_Brief_
Tell me how many lines in the entries below contain the word "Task"; reply with the number and nothing else.

**** Source information

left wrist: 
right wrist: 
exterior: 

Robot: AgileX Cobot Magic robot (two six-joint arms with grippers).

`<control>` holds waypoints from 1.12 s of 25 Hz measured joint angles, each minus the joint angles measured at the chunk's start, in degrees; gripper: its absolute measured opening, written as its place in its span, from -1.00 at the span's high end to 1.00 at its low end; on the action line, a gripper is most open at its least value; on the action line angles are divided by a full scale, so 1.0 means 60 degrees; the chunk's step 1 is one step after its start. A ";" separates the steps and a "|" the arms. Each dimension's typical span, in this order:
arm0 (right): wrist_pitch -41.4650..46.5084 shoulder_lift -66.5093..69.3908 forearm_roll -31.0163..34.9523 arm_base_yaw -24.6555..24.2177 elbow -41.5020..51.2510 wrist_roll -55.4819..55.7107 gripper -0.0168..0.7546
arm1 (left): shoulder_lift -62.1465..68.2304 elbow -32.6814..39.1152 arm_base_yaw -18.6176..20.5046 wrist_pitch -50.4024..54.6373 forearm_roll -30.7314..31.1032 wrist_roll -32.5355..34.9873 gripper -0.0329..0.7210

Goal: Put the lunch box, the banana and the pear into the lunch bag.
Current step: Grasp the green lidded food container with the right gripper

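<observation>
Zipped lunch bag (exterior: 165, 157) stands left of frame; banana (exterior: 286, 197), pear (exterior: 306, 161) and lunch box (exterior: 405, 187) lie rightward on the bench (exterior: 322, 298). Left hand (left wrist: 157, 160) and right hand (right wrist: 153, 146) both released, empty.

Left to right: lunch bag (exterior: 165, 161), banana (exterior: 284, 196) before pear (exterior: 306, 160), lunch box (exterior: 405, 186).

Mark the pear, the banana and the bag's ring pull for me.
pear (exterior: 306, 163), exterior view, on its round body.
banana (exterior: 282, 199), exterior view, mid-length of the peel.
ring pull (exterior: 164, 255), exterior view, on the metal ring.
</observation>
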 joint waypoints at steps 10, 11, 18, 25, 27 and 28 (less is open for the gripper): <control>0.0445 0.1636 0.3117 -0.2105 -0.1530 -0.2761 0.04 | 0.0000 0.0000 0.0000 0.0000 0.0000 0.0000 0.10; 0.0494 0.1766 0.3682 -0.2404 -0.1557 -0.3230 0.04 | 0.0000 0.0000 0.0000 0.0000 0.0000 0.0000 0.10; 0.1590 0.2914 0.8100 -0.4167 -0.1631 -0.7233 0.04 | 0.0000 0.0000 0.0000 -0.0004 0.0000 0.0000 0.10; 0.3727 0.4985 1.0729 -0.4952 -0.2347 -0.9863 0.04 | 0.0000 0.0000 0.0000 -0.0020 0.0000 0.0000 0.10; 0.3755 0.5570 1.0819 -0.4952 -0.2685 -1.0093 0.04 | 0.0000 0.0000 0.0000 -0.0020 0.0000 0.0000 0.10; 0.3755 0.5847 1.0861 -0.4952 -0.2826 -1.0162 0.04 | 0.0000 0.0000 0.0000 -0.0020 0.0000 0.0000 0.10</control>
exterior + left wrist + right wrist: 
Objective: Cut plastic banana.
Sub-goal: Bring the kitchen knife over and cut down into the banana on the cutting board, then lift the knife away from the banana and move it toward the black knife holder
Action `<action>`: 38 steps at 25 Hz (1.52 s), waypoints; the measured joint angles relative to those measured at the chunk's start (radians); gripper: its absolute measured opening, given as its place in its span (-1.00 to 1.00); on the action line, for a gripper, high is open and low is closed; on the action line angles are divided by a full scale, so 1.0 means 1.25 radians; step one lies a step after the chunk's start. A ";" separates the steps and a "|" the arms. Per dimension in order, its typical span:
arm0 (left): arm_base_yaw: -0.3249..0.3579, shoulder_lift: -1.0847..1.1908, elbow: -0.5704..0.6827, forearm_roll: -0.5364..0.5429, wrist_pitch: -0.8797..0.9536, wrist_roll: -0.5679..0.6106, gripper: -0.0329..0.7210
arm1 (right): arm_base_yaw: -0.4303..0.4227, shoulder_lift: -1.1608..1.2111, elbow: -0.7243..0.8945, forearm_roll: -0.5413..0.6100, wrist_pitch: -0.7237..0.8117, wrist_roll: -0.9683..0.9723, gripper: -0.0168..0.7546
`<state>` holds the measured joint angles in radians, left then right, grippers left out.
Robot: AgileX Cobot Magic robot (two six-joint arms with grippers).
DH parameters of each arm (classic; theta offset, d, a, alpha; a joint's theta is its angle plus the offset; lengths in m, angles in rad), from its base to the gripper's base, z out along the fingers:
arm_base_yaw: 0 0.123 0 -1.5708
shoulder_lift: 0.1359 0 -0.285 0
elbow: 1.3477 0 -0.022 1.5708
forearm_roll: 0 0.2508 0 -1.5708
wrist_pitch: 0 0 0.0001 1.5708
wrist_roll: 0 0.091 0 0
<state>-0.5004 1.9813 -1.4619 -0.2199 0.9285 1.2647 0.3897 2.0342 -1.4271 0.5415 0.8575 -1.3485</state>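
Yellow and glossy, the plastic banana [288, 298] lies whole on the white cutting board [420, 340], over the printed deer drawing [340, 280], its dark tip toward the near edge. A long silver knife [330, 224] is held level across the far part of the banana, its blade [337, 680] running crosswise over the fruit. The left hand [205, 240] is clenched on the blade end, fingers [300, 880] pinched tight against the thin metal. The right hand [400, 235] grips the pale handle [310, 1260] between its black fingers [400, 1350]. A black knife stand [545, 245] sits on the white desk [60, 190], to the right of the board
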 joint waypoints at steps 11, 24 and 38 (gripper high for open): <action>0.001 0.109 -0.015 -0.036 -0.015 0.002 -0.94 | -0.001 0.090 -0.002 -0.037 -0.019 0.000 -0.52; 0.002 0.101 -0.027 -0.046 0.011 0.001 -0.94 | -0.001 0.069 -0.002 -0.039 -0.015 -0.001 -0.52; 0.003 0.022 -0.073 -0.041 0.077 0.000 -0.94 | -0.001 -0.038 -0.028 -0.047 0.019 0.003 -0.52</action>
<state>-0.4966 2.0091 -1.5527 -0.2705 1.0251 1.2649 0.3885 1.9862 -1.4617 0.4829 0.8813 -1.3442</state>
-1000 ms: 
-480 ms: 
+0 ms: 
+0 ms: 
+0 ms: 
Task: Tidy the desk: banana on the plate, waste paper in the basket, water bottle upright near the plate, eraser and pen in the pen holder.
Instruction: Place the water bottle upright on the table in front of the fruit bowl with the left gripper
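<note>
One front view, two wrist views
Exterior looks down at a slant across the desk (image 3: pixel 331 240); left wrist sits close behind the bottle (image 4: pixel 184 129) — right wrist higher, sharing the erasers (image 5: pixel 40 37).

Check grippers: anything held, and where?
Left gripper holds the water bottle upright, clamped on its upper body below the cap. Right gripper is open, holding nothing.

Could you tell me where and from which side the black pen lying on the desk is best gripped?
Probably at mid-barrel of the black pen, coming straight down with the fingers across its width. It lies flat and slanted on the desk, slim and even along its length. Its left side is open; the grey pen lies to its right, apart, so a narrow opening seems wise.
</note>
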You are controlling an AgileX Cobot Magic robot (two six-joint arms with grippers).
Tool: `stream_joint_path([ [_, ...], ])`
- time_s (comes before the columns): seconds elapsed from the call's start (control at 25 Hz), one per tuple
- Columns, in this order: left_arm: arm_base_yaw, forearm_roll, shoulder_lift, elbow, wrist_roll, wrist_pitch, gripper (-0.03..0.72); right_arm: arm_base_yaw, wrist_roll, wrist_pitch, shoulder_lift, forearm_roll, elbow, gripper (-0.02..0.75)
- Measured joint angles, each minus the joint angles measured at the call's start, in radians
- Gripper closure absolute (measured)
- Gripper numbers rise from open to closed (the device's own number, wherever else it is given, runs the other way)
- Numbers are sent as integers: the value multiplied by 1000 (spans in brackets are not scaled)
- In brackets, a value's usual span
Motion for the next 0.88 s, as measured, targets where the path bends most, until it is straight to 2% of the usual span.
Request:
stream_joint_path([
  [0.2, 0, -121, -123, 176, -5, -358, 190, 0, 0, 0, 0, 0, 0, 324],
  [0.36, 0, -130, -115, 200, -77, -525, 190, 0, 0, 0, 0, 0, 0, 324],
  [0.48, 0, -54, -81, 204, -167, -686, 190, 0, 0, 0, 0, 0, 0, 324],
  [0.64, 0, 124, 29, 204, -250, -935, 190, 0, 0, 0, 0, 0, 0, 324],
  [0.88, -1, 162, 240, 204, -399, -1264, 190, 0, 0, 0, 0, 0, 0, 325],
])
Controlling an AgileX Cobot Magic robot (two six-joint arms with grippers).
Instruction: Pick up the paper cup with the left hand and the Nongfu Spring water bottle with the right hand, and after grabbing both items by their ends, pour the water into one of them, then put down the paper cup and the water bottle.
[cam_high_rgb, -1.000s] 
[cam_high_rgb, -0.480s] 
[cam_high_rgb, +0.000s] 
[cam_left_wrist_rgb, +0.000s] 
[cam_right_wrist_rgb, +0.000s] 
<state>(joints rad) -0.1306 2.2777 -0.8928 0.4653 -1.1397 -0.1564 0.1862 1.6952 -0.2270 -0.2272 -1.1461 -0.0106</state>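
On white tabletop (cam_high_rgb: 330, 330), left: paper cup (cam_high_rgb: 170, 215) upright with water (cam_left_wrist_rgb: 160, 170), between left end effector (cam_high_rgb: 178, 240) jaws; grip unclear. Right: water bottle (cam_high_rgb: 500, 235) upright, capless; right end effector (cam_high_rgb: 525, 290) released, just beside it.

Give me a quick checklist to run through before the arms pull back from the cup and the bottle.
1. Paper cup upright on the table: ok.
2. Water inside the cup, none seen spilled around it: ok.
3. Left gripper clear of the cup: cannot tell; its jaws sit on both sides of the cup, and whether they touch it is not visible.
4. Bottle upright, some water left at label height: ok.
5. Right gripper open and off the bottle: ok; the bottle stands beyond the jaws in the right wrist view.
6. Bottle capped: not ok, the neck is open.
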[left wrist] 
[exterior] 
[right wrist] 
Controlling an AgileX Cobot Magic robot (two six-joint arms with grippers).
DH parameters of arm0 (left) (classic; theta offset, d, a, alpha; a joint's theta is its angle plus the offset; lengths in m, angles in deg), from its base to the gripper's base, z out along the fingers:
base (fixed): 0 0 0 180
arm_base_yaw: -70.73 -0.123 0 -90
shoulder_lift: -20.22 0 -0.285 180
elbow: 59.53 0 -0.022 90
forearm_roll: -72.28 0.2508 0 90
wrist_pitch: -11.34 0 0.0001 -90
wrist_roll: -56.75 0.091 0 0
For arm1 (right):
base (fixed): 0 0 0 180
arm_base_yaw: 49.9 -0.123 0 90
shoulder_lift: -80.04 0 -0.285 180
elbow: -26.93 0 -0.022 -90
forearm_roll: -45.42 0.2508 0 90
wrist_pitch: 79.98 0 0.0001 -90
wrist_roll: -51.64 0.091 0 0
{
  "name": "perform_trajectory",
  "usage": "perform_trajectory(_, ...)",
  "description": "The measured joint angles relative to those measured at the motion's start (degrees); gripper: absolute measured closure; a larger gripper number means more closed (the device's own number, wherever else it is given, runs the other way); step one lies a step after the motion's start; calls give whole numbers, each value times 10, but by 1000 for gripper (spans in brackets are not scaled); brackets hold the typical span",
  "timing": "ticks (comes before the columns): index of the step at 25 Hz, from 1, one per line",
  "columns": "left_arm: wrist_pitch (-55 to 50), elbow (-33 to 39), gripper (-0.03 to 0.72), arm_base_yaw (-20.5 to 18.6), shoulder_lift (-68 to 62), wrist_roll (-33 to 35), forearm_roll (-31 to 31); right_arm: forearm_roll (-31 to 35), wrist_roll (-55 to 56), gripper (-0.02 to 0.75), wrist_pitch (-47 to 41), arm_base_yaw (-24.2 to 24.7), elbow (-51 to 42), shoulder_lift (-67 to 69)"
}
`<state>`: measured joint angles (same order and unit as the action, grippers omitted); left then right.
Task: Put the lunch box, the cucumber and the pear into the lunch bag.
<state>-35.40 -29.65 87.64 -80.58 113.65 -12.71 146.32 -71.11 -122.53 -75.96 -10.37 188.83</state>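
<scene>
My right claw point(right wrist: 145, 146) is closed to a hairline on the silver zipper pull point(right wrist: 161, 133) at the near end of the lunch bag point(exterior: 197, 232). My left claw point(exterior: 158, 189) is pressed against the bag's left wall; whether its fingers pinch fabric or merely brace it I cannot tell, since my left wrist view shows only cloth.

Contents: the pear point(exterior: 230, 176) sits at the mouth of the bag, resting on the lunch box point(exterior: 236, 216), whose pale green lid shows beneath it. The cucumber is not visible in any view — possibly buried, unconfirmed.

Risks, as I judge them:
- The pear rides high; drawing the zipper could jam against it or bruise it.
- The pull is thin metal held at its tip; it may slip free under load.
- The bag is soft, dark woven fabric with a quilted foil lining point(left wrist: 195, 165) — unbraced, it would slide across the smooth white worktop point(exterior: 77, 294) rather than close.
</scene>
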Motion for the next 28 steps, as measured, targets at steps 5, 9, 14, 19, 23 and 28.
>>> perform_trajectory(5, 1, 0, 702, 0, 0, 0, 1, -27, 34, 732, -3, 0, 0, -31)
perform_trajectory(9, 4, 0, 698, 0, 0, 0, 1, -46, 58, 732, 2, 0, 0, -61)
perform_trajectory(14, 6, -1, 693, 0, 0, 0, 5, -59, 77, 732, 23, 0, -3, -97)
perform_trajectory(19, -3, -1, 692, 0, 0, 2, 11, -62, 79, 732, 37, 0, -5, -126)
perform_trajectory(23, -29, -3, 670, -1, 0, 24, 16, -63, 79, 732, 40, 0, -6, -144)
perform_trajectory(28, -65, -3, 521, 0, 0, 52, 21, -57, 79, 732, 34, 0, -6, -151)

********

_Written reply_
2